**Task description:**
The required output is every line from the beginning of the entries below through the line that includes "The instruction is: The", copied exactly.

-- Dataset records follows --

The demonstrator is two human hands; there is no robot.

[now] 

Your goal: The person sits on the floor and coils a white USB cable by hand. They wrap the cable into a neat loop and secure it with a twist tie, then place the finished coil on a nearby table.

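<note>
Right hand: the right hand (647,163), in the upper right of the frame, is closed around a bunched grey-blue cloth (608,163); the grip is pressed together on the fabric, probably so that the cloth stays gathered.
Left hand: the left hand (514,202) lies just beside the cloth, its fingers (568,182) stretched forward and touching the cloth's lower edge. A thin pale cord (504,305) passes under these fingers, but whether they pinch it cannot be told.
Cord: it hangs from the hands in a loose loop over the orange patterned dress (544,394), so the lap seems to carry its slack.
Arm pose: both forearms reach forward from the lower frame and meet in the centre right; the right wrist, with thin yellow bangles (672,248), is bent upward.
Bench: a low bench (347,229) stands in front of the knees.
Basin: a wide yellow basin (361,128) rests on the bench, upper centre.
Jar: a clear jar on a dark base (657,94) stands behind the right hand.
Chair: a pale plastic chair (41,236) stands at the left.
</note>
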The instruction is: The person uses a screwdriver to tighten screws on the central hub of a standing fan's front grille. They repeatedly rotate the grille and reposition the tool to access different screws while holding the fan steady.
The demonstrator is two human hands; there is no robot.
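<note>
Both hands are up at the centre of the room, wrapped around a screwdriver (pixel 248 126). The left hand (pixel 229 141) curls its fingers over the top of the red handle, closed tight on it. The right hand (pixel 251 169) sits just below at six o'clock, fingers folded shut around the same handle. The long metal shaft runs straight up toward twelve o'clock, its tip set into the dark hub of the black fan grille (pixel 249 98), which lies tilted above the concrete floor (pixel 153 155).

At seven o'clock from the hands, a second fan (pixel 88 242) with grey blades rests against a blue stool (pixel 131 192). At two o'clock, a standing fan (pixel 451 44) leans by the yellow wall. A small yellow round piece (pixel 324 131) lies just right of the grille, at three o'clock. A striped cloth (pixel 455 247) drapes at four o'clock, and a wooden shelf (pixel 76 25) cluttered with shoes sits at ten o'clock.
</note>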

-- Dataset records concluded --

**Written solution:**
The demonstrator is two human hands; there is no robot.

[now] 

Your goal: The person sits on the floor and coils a white USB cable by hand. They wrap the cable into a neat loop and secure it with a twist tie, then place the finished coil on a nearby table.

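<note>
Right hand: the right hand (647,163), in the upper right of the frame, is closed around a bunched grey-blue cloth (608,163); the grip is pressed together on the fabric, probably so that the cloth stays gathered.
Left hand: the left hand (514,202) lies just beside the cloth, its fingers (568,182) stretched forward and touching the cloth's lower edge. A thin pale cord (504,305) passes under these fingers, but whether they pinch it cannot be told.
Cord: it hangs from the hands in a loose loop over the orange patterned dress (544,394), so the lap seems to carry its slack.
Arm pose: both forearms reach forward from the lower frame and meet in the centre right; the right wrist, with thin yellow bangles (672,248), is bent upward.
Bench: a low bench (347,229) stands in front of the knees.
Basin: a wide yellow basin (361,128) rests on the bench, upper centre.
Jar: a clear jar on a dark base (657,94) stands behind the right hand.
Chair: a pale plastic chair (41,236) stands at the left.
</note>
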The instruction is: The person uses a screwdriver to tighten screws on the central hub of a standing fan's front grille. They repeatedly rotate the grille and reposition the tool to access different screws while holding the fan steady.

There is nothing more to the output.